Return exactly the span of lines in the following data that opens with the line containing "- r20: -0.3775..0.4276" and closes with the line containing "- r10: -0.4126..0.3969". Include nothing else.
━━━
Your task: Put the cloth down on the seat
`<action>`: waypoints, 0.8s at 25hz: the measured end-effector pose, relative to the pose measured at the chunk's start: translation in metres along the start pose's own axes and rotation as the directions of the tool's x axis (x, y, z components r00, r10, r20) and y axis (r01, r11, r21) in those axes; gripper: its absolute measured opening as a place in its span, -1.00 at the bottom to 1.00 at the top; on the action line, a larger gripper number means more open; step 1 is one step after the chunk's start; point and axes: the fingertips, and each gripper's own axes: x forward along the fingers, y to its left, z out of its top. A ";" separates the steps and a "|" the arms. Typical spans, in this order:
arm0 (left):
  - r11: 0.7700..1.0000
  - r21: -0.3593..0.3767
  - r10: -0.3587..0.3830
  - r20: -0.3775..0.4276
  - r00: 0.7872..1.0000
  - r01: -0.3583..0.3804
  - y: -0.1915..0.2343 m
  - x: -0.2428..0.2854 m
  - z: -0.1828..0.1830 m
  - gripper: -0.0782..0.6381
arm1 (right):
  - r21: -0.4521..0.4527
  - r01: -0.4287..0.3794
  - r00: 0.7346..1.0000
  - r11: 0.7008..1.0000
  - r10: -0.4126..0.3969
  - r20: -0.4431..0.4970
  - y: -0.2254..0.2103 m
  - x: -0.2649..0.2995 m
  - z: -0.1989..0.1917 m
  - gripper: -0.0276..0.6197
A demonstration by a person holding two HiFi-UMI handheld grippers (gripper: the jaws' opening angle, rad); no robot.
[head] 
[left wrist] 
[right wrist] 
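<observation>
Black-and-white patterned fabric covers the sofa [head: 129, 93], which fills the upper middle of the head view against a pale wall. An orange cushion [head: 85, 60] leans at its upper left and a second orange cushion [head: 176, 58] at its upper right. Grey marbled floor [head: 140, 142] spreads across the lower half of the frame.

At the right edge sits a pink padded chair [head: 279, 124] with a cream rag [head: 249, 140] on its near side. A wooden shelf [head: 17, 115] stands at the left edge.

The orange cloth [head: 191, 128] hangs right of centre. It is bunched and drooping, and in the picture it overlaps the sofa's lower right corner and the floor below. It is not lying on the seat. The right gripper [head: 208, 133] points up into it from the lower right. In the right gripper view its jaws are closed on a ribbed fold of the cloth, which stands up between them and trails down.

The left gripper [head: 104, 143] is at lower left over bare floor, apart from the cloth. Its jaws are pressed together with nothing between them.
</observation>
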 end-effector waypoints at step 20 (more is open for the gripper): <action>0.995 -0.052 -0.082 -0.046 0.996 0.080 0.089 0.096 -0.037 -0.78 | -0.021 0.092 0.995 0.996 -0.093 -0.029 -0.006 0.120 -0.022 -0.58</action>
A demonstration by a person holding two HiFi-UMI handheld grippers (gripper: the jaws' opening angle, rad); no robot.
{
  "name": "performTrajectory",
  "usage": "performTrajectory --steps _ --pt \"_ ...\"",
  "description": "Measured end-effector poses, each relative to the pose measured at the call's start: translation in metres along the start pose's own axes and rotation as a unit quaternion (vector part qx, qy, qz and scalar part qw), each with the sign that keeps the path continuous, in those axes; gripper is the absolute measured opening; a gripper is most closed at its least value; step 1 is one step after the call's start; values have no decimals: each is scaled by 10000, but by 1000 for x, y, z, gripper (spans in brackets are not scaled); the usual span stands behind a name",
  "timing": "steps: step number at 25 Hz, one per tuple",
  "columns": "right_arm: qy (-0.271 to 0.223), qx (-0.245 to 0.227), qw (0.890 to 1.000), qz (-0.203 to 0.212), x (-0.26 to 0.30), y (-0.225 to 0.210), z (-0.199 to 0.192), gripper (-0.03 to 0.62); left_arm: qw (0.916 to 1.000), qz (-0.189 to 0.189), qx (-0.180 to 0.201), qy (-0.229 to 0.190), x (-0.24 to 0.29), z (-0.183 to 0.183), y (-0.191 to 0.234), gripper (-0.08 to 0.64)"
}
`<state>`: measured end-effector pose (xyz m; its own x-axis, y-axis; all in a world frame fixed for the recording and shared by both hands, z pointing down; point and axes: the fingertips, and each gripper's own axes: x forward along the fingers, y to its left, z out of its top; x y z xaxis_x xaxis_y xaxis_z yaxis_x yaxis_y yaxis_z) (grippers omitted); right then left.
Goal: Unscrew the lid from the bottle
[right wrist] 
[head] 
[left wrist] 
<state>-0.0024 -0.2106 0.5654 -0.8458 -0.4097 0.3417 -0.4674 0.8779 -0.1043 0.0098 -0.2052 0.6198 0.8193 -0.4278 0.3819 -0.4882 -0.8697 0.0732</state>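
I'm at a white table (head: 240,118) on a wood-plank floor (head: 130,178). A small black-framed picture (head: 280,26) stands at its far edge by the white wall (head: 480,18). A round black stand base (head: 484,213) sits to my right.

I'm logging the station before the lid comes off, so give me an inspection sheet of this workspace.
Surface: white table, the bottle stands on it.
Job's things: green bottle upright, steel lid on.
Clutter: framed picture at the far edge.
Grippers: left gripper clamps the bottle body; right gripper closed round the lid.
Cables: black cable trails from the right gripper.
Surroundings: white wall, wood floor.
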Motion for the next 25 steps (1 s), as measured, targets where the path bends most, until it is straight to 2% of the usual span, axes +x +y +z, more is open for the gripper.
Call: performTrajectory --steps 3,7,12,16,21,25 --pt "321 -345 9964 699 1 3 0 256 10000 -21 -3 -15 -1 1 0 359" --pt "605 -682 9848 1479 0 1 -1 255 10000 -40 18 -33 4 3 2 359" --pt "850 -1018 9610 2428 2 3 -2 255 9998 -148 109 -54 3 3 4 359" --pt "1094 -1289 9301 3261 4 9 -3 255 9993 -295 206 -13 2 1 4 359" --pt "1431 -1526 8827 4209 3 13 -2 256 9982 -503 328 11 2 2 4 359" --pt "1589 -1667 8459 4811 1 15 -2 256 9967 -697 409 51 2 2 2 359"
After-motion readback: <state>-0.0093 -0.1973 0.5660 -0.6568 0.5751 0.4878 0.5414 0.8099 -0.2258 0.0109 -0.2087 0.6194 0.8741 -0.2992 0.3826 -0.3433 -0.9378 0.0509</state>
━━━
(Result of the exercise):
  - r20: -0.3775..0.4276
  - r00: 0.7872..1.0000
  - r01: -0.3583..0.3804
  - y: -0.1915..0.2343 m
  - x: -0.2428..0.2854 m
  - z: -0.1828..0.1830 m
  - gripper: -0.0782..0.6381
arm1 (right):
  - r21: -0.4521..0.4527
  - r01: -0.4287..0.3794
  - r00: 0.7346..1.0000
  - r11: 0.7008..1.0000
  - r10: -0.4126..0.3969

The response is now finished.